Problem: Repeat verbatim only the lines from the opening of the material below through the one that contains "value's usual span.".

____ Supplied material

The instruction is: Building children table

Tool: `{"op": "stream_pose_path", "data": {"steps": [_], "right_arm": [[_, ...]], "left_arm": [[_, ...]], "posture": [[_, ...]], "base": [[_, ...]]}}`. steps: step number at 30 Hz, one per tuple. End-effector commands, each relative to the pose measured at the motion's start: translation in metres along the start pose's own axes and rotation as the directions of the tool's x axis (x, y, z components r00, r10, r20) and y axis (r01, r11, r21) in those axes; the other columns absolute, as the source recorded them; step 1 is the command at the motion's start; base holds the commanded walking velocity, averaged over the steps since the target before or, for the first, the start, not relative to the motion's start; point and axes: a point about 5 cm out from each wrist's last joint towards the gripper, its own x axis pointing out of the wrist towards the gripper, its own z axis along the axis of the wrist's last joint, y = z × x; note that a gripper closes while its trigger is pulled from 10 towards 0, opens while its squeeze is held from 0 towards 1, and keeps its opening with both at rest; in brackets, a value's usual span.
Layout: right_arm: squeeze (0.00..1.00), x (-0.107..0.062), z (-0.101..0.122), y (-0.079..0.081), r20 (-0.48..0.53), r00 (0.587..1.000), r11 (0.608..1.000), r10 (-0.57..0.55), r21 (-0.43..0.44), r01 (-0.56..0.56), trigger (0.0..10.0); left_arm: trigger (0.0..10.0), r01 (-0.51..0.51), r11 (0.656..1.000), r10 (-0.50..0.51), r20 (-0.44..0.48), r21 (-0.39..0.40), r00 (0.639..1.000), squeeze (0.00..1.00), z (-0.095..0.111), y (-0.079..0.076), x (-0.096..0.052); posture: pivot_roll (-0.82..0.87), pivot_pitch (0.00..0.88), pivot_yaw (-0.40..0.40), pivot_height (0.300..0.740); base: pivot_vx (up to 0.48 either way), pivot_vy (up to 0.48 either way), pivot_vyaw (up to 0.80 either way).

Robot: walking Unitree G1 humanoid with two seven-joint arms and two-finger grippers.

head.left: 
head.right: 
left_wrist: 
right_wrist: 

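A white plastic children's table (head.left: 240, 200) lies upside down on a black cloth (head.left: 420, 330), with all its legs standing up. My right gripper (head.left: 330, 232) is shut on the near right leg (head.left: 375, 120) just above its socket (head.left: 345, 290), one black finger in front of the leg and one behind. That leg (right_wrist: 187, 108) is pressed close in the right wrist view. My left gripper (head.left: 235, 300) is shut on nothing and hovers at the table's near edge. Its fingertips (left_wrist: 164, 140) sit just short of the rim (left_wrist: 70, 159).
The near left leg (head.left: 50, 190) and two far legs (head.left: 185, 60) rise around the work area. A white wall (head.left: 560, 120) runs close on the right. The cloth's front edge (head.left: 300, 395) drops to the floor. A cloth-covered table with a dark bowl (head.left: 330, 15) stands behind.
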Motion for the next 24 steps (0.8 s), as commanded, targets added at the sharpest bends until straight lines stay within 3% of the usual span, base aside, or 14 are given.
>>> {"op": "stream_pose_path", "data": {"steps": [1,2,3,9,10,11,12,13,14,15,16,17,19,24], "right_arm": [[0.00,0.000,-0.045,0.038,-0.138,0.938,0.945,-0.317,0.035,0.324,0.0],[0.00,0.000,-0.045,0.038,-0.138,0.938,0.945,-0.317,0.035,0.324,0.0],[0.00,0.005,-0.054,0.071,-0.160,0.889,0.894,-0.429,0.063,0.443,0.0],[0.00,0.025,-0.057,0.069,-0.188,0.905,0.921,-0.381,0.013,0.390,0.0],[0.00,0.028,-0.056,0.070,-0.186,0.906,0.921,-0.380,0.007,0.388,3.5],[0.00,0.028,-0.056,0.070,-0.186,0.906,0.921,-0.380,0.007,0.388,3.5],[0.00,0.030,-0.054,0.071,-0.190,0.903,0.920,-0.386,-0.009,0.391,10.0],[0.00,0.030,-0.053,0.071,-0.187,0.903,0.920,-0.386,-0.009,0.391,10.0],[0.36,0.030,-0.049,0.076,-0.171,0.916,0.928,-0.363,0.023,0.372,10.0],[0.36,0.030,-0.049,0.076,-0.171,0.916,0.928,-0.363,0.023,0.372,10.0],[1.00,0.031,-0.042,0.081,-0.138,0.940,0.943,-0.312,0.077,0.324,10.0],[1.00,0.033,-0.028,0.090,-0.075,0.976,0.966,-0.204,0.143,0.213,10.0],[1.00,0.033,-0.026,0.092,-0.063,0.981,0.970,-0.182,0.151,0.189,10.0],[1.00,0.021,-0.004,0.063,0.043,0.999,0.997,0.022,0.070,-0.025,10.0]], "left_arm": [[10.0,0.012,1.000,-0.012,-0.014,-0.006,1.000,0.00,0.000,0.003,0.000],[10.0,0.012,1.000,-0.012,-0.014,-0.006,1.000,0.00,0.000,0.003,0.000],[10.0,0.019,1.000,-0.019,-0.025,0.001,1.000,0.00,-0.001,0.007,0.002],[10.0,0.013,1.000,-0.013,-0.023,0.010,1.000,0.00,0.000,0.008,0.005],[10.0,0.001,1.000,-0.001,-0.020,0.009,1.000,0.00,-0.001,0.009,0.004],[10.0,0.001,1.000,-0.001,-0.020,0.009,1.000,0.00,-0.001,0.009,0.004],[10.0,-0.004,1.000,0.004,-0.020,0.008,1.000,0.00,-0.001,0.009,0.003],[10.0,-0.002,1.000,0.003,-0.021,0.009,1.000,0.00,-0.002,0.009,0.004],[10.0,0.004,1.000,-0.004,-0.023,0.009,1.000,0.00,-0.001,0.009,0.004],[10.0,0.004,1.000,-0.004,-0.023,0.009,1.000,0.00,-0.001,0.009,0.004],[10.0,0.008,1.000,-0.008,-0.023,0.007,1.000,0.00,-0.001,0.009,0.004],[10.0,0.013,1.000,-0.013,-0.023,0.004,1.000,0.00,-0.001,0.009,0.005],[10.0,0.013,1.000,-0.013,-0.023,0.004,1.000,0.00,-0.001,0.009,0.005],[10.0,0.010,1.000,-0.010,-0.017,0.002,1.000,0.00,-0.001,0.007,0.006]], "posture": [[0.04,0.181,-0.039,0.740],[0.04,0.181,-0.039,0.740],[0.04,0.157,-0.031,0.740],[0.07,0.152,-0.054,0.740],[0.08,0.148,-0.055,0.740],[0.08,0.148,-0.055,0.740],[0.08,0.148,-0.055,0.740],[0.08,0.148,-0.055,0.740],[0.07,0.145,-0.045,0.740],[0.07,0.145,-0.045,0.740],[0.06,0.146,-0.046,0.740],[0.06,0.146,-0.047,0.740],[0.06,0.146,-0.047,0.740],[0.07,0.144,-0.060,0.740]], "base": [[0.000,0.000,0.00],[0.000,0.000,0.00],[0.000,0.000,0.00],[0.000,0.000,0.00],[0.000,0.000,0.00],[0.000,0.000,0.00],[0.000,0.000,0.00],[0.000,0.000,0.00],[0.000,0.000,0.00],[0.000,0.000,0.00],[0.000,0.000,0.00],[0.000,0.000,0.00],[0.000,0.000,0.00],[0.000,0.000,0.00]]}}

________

Solution to this task:
The instruction is: Building children table

Tool: `{"op": "stream_pose_path", "data": {"steps": [_], "right_arm": [[_, ...]], "left_arm": [[_, ...]], "posture": [[_, ...]], "base": [[_, ...]]}}`. steps: step number at 30 Hz, one per tuple. End-effector commands, each relative to the pose measured at the motion's start: translation in metres along the start pose's own axes and rotation as the directions of the tool's x axis (x, y, z components r00, r10, r20) and y axis (r01, r11, r21) in those axes; the other columns absolute, as the source recorded them; step 1 is the command at the motion's start; base holds the commanded walking velocity, averaged over the steps since the target before or, for the first, the start, not relative to the motion's start; point and axes: a point about 5 cm out from each wrist's last joint towards the gripper, its own x axis pointing out of the wrist towards the gripper, its own z axis along the axis of the wrist's last joint, y = z × x; note that a gripper closes while its trigger is pulled from 10 towards 0, opens while its squeeze is held from 0 towards 1, and keeps its opening with both at rest; in brackets, a value's usual span.

No additional output is expected.